I shake my head, unable to compute. ‘Why would you do that?’

‘It just came up. It’s not like it was a secret.’ And then she shrugs again.

My whole body is convulsing. There are no tears now—I’ve reached the level of angry that desiccates the eyeballs. ‘It very much was a secret, Bee. You can’t just go telling people that.’

‘Oh come on, everyone at school knew. It was common knowledge!’

‘No, Bee. No one knew. Or no one was supposed to know. Because I only ever told you.’

I wonder what the me from before would think about all this. Four confrontations with three separate people. I’ve just condensed more confrontation into three days than I have so far experienced in my entire life.

Of course, once the adrenaline dissipates and I am left with the moon and my own thoughts in my bedroom, it becomes painfully clear that I have backed the wrong horse.

Not Billy, because he’s not a horse, he’s a toad.
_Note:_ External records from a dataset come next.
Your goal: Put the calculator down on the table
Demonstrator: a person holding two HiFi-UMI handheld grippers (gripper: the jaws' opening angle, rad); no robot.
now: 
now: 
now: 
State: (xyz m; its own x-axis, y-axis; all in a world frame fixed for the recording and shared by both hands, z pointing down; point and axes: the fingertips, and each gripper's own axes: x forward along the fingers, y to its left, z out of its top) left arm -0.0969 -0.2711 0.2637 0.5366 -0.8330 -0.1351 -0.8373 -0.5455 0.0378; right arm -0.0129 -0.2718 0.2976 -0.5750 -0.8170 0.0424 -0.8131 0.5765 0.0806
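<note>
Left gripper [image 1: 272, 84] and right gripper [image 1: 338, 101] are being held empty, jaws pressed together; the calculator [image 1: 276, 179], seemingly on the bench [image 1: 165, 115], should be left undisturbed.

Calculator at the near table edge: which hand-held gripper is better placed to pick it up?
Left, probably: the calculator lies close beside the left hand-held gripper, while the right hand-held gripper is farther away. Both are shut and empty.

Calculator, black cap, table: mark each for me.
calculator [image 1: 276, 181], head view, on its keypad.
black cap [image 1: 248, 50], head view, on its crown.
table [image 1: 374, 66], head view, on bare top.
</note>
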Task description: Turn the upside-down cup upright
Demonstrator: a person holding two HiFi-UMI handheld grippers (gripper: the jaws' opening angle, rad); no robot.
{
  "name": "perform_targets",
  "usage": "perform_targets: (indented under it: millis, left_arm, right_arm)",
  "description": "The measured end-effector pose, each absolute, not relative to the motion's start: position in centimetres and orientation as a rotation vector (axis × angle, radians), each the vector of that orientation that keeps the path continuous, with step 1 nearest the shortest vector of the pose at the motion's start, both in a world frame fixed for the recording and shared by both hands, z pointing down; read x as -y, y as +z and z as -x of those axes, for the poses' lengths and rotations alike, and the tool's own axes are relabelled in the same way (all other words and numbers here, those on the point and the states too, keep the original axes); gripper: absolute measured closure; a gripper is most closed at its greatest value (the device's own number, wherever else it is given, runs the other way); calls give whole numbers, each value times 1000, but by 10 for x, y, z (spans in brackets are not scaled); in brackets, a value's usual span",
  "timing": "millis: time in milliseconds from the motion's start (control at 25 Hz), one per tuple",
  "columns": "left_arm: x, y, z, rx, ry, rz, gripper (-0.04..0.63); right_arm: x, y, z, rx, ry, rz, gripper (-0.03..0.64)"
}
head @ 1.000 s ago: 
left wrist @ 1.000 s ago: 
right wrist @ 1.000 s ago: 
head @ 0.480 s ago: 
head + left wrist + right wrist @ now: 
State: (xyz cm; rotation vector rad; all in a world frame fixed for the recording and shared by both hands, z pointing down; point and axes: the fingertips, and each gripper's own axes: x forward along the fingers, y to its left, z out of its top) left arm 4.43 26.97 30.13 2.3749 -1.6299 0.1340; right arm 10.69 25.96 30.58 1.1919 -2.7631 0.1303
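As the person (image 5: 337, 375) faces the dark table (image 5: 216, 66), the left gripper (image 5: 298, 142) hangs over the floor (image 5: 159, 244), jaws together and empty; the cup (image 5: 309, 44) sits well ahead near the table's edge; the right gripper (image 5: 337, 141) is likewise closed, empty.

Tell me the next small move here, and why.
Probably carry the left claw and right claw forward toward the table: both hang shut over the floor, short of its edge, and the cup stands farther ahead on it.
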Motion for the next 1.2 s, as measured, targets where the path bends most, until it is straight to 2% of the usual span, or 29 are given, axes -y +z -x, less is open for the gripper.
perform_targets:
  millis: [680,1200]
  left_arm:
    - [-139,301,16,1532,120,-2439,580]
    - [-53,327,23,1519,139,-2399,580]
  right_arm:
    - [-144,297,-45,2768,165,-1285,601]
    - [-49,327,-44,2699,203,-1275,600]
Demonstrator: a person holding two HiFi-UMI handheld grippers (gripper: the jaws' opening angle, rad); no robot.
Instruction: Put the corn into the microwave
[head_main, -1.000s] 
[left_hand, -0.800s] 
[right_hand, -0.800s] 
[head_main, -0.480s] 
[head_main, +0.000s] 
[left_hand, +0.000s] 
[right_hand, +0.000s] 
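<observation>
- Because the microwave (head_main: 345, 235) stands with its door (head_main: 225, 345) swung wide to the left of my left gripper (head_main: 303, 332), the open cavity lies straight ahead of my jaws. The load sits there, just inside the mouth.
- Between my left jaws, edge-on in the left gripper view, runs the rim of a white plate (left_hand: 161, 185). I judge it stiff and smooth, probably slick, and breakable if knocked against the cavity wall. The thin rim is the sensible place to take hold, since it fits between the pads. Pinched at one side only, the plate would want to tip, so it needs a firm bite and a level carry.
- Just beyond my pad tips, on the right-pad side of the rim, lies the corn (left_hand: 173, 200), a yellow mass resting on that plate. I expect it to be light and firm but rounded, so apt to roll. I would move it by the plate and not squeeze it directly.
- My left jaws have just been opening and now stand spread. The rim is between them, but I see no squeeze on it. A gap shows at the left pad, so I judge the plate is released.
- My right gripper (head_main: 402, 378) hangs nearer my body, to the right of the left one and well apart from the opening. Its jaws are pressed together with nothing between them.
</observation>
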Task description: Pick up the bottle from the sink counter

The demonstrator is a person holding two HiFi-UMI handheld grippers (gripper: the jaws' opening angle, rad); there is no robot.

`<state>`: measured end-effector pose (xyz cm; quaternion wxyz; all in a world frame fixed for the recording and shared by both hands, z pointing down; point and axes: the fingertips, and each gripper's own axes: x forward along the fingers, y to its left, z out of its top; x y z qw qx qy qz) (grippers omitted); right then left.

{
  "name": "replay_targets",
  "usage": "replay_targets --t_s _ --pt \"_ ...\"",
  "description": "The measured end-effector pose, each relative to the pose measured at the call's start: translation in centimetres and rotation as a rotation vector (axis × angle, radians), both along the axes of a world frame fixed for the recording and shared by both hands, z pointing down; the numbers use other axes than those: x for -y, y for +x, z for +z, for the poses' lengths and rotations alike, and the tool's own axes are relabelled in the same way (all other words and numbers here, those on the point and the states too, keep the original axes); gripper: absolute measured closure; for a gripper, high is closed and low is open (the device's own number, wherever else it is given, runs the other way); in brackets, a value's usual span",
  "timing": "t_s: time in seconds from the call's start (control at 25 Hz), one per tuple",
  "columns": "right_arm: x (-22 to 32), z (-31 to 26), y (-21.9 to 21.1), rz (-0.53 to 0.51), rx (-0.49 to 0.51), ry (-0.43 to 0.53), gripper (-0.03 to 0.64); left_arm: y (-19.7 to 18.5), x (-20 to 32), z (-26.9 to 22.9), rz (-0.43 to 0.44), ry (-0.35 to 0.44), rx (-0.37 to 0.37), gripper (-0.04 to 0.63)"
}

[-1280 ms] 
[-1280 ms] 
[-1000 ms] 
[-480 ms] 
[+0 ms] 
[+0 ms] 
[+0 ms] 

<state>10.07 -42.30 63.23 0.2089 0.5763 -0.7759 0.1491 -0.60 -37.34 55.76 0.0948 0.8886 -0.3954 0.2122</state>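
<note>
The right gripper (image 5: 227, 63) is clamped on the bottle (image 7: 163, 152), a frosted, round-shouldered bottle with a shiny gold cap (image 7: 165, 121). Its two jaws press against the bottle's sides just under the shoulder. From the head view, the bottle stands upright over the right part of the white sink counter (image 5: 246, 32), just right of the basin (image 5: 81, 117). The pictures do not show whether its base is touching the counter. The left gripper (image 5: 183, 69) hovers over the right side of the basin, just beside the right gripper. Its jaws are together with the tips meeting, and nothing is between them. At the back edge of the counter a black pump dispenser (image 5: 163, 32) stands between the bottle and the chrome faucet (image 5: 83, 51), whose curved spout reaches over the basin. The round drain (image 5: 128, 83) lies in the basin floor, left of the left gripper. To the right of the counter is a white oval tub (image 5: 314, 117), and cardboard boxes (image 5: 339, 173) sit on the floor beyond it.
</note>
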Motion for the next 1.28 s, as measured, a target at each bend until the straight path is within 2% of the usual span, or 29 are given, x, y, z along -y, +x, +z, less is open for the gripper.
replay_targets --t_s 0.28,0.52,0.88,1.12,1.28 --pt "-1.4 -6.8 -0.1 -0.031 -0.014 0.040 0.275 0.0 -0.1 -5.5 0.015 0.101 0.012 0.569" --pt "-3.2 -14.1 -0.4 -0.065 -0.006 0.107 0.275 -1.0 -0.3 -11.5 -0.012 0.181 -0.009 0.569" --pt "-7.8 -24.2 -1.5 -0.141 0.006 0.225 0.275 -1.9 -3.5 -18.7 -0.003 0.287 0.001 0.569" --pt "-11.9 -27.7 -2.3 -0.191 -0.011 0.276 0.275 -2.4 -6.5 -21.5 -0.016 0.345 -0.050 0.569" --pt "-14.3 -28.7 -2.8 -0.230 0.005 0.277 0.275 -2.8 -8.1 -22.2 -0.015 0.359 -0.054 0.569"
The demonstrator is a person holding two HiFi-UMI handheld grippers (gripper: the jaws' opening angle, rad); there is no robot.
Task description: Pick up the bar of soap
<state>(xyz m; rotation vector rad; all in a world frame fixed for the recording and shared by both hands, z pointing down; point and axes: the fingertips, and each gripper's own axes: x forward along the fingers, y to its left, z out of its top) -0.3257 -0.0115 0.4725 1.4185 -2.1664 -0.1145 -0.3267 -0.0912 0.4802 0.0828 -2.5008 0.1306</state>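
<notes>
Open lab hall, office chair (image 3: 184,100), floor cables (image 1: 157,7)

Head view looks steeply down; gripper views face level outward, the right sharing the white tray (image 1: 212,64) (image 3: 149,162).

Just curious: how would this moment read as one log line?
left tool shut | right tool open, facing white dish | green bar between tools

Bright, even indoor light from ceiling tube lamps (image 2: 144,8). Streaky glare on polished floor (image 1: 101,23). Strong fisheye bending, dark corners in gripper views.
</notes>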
But I turned away Arthur, exorcised him from my life, the one person who has done nothing but support me in a thankless and painfully one-sided manner for months, and who also happens to give really good head, in favour of Bee.

Bee who left it to me to eject her man from the premises and be subjected to his bullshit insults.

Bee who apparently told everyone and their multiple dogs about my mother’s gambling addiction and the destruction of my family that flowed from it.

Bee who, despite the two arguments we have had in the last week, has never once uttered the word ‘sorry’ even in my general direction.

This is the horse I picked.

Arthur was right. About all of it. And I made him leave.

Now I have to find a way to live with that.